- Researchers have uncovered a widespread credit card scheme that has gone undetected since 2019.
- Amazon Web Services, Mastercard, and Visa could potentially be unknowingly participating in the scheme, the firm says.
Cybersecurity researchers say they have uncovered a massive, multi-million dollar credit card scheme, and major companies like Amazon Web Services, Mastercard, and Visa are all potentially unwitting participants.
Consumer-facing cybersecurity firm ReasonLabs exposed the scheme, which they said has flown under the radar for years by charging small enough monthly subscription fees for generic-sounding services to go undetected by scores of victims in the US.
ReasonLabs says the scam has been operating without notice since 2019 and has reaped fraudsters between $10 million to $50 million per year.
How the scheme works
The operation appears to have gone undiscovered largely due to its complexity.
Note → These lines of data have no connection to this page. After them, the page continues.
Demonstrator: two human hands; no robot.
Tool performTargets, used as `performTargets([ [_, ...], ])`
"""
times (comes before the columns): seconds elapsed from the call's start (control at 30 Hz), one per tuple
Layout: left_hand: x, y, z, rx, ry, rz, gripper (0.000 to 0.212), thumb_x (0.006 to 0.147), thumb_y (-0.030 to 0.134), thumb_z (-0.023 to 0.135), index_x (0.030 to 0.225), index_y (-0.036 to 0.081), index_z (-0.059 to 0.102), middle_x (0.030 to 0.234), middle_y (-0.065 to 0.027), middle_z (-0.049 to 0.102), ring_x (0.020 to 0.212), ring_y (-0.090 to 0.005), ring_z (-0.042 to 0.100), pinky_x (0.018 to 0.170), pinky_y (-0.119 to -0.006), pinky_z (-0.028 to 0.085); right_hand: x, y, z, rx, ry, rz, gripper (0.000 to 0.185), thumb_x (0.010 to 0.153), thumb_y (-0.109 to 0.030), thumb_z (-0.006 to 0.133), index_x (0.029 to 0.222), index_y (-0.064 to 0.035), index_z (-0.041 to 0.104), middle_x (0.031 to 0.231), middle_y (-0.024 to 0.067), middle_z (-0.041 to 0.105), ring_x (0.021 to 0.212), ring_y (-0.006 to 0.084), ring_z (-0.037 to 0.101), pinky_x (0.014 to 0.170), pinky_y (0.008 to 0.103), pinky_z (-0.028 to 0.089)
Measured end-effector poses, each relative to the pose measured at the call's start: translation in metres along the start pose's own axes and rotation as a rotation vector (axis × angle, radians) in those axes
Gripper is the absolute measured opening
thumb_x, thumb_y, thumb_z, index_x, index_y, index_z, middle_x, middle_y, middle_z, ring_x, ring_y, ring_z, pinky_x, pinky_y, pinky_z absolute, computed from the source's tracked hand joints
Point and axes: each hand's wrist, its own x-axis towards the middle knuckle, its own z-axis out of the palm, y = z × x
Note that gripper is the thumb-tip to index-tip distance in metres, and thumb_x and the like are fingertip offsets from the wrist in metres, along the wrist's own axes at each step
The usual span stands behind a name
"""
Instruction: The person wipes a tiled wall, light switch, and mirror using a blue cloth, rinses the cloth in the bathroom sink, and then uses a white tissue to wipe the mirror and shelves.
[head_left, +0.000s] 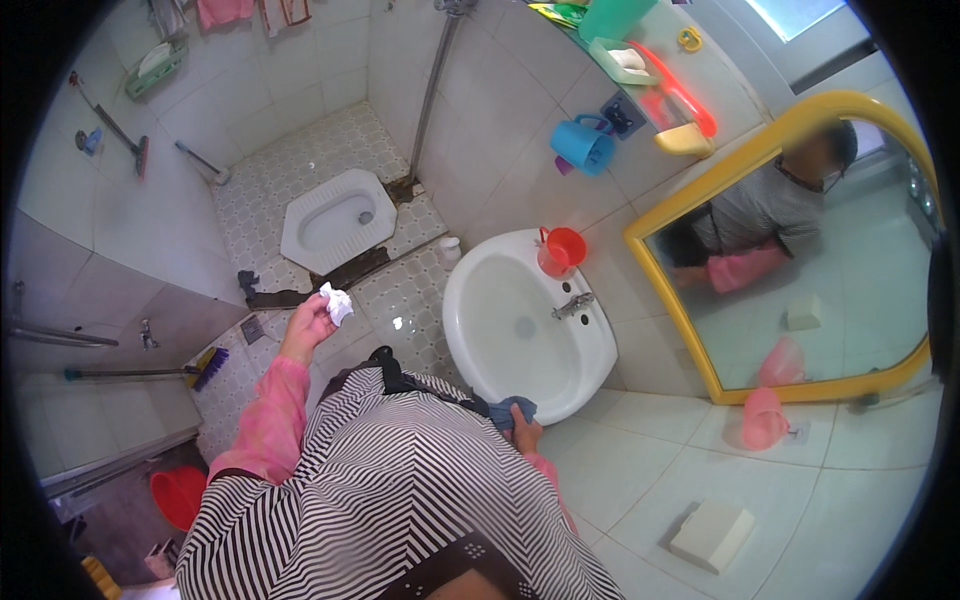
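My left hand (307, 324), its arm in a pink sleeve, holds a crumpled white tissue (337, 304) out over the tiled floor, left of my body. Gripped in my right hand (525, 431) is a bunched blue-grey cloth (513, 412), at the near rim of the white washbasin (459, 300). Whether the cloth touches the rim I cannot tell. On the basin's far corner stands a red plastic mug (562, 253). A metal faucet (574, 306) sits on the basin's right side, between two dark holes.
A white squat toilet (341, 220) lies beyond, with a dark broken floor edge (352, 268) before it. A yellow-framed mirror (679, 315) and a blue mug (583, 146) hang at right. At left are a purple-bristled broom (208, 369) and a red bucket (178, 496).
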Motion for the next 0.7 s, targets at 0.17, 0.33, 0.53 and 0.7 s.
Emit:
performTargets([
  [0.17,0.01,0.005,0.002,-0.01,-0.12,-0.043,0.031,0.086,0.011,0.054,0.117,0.013,0.049,0.108,-0.0085,0.06,0.095,-0.0232,0.059,0.068,-0.035,0.048,0.0,0.002,0.001,-0.004,-0.006,0.011,0.031,0.074,-0.03,0.073,0.088,-0.0042,0.065,0.074,0.004,0.062,0.057,0.0125,0.055,0.044,0.0264,0.046],
  [0.33,0.018,0.011,0.003,-0.017,-0.049,-0.048,0.032,0.085,0.009,0.055,0.117,0.013,0.05,0.11,-0.0087,0.059,0.094,-0.0235,0.058,0.068,-0.034,0.047,0.001,0.006,0.002,0.083,0.013,0.03,0.034,0.073,-0.03,0.073,0.093,-0.004,0.064,0.076,0.0042,0.062,0.059,0.0137,0.056,0.044,0.0267,0.045],
  [0.53,0.032,0.021,-0.004,-0.016,-0.05,-0.052,0.034,0.083,0.007,0.056,0.116,0.012,0.051,0.109,-0.0097,0.059,0.095,-0.0256,0.058,0.072,-0.036,0.048,-0.004,0.004,0.004,0.041,0.053,0.032,0.038,0.071,-0.031,0.075,0.094,-0.0031,0.063,0.079,0.0047,0.062,0.061,0.0147,0.056,0.043,0.0283,0.043],
  [0.7,0.032,0.028,0.0,-0.018,0.057,-0.096,0.035,0.081,0.004,0.056,0.115,0.011,0.052,0.109,-0.0099,0.059,0.096,-0.0269,0.058,0.074,-0.038,0.05,-0.014,-0.007,0.008,0.0,0.108,0.085,0.037,0.072,-0.031,0.074,0.094,-0.0039,0.063,0.08,0.0042,0.06,0.063,0.0163,0.055,0.045,0.0304,0.044],
])
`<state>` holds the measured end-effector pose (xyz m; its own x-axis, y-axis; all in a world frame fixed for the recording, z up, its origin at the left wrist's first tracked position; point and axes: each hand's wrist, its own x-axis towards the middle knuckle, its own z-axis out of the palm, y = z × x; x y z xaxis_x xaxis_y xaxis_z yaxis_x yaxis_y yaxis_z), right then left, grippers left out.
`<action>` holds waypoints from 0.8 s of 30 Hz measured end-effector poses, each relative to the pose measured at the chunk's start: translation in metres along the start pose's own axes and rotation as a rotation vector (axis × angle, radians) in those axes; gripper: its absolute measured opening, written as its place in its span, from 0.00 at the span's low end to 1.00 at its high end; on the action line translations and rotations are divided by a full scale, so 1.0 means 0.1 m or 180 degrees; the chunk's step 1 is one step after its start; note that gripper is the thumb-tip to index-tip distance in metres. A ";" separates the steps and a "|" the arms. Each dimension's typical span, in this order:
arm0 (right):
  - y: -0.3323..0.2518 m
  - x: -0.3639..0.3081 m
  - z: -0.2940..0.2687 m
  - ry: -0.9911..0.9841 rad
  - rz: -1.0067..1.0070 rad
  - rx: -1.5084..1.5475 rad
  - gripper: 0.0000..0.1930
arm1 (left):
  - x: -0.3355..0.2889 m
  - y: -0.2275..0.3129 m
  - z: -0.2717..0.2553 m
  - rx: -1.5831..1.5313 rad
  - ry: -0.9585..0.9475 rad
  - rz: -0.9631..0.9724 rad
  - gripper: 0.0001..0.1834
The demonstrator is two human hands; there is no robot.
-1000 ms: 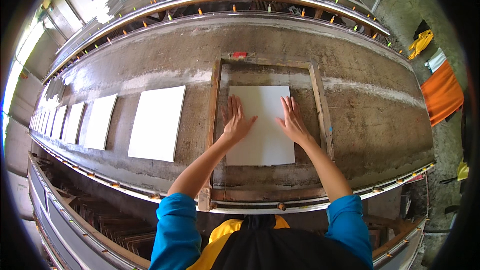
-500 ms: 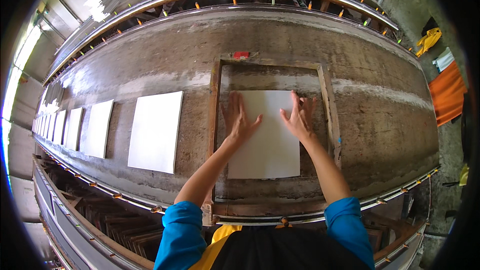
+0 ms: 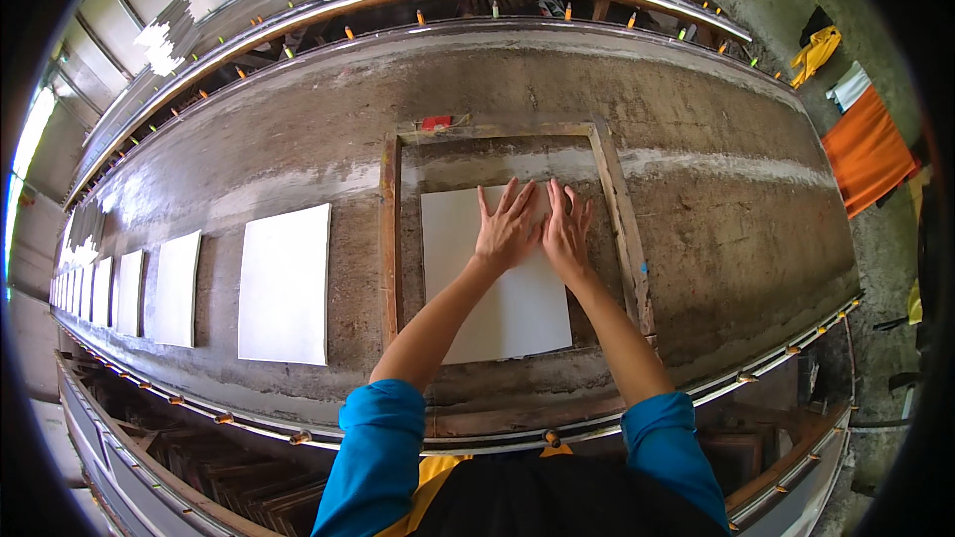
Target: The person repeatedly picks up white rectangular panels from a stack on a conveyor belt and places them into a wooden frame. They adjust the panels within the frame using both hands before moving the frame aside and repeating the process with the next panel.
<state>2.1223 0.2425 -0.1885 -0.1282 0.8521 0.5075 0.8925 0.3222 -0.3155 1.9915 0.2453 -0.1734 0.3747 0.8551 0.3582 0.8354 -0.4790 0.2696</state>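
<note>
A white rectangular sheet [image 3: 463, 318] lies flat on the long brown table, inside a wooden frame [image 3: 391, 239]. My left hand [image 3: 509, 231] rests on the upper part of the sheet, fingers spread. Close beside it, my right hand [image 3: 568, 232] lies at the sheet's upper right edge with its fingers stretched out, the thumb side almost touching the left hand. Neither hand grips anything. A small red piece [image 3: 436, 123] sits at the frame's far left corner.
A row of white sheets [image 3: 285, 284] runs off to the left along the worn tabletop [image 3: 726, 239]. Metal rails with orange and green pegs [image 3: 420, 18] edge the tables. Orange cloth [image 3: 870, 154] lies at the right, and wooden frames [image 3: 219, 472] are stacked below the near edge.
My left hand has slid right across the sheet, away from its left edge. The two hands are now close together near the upper right. The whole view has shifted and turned slightly.
</note>
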 end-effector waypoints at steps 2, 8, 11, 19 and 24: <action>-0.02 -0.04 -0.07 -0.0102 -0.0021 0.0014 0.31 | -0.02 0.03 0.00 0.0118 -0.0028 0.0007 0.29; -0.09 -0.04 -0.15 -0.0151 -0.0074 -0.0032 0.32 | -0.03 0.05 -0.04 0.0005 -0.0120 -0.0104 0.29; -0.07 -0.01 -0.12 -0.0094 -0.0206 -0.0202 0.32 | -0.02 0.00 -0.08 -0.0098 -0.0034 -0.0109 0.29; -0.08 -0.30 -0.91 -0.0242 -0.0494 -0.0290 0.22 | -0.94 -0.23 -1.07 -0.0096 -0.0207 -0.0433 0.29; 0.38 -0.65 -1.39 -0.0334 0.0111 -0.0225 0.28 | -1.48 -0.41 -1.38 0.0028 -0.0062 -0.1430 0.32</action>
<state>2.2247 0.1418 -0.1219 -0.1377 0.9020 0.4093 0.9251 0.2648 -0.2722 1.8462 0.1109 -0.1146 -0.0185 0.9815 0.1905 0.9203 -0.0577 0.3869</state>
Scammers allegedly created a network of more than 200 fake dating and adult websites that are functional but have no real users or website traffic, ReasonLabs said.
The firm says these cybercriminals used hundreds of stolen credit card numbers, likely purchased from the dark web, and charged the cards monthly. Typical of many sites in the adult dating industry, the charges showed up on credit card bills with generic or official-sounding names, obscuring their origin.
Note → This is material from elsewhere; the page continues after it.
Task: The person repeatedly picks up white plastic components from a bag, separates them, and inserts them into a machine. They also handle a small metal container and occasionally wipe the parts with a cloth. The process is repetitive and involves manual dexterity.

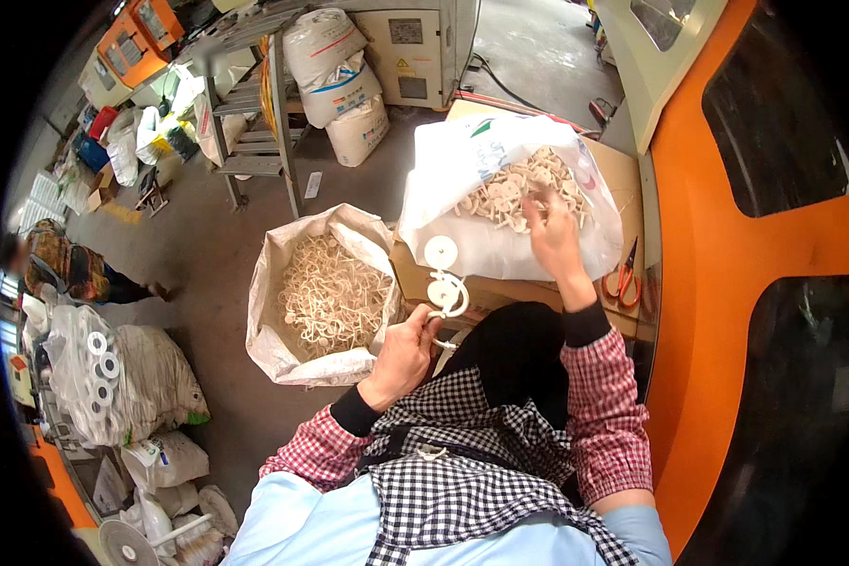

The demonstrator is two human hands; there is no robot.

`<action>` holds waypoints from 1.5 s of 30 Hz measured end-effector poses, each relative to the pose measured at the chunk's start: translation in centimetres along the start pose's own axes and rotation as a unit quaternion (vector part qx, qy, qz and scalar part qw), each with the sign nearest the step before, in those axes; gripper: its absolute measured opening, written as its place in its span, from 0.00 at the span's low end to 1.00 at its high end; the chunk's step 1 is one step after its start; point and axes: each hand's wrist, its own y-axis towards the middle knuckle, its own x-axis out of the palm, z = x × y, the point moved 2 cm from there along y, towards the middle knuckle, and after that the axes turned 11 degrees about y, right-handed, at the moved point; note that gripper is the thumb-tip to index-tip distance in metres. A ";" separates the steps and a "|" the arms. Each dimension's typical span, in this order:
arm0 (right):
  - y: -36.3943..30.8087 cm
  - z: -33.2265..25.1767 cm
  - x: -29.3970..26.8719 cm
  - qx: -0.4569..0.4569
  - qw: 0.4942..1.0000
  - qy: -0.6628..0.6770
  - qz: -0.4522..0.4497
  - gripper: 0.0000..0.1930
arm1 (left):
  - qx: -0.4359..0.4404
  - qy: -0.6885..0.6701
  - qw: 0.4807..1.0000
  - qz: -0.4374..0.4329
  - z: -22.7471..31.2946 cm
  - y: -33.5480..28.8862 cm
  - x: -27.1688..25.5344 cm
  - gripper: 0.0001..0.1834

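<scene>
Left hand: the person's left hand pinches a cream-white plastic hook-and-disc piece between thumb and fingers, its pale round discs standing up above the fist.
Right hand: the right hand, motion-blurred, is at the heap of cream, disc-headed plastic parts; from here I cannot tell whether the fingers grip one.
Heap's bag: large white plastic bag, its mouth open around the parts; green mark and blue lettering on the upper left, pinkish-red print toward the right side, all creased.
Sack by the left hand: off-white woven sack, rolled open, filled with tangled, stringy cream plastic pieces.
Scissors: orange-red-handled metal scissors, lying just right of the bag.
Under the bag: flattened brown cardboard.
Stacked sacks: three plump white sacks behind; red line on the top one, blue band and lettering on the middle one, small dark print on the lowest.
Cabinet: beige metal cabinet beside them, with a yellow triangular warning sticker and fine text beneath, too small to read.
Right flank: bright orange machine with dark window panels.
Far left: another person in a mottled brown top, near the piled bags.
</scene>
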 end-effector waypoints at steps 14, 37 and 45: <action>-8.9 -9.2 0.1 -0.036 0.973 0.122 -0.195 0.10 | 0.119 0.119 0.980 0.107 -1.1 -2.0 0.5 0.21; -14.2 -10.7 1.5 -0.041 0.974 0.111 -0.192 0.12 | -0.107 -0.474 0.871 -0.078 -1.3 -2.5 0.7 0.18; -13.1 -6.8 1.6 0.312 0.872 0.293 -0.236 0.09 | 0.183 -0.116 0.975 0.054 0.0 -2.9 -1.3 0.12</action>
The charges usually range from $29.95 to $49.95, ReasonLabs cofounder and chief technology officer Andrew Newman, told Insider.
In addition to the adult dating sites, the fraudsters allegedly set up a network of functional customer support sites to service complaints and issue legitimate refunds. Newman said the scammers processed refunds in order to avoid raising alarm bells with legitimate credit card companies.
He says he believes the scheme is operated from the middle of Europe or Russia, but the firm hasn't been able to fully verify the scammers' location.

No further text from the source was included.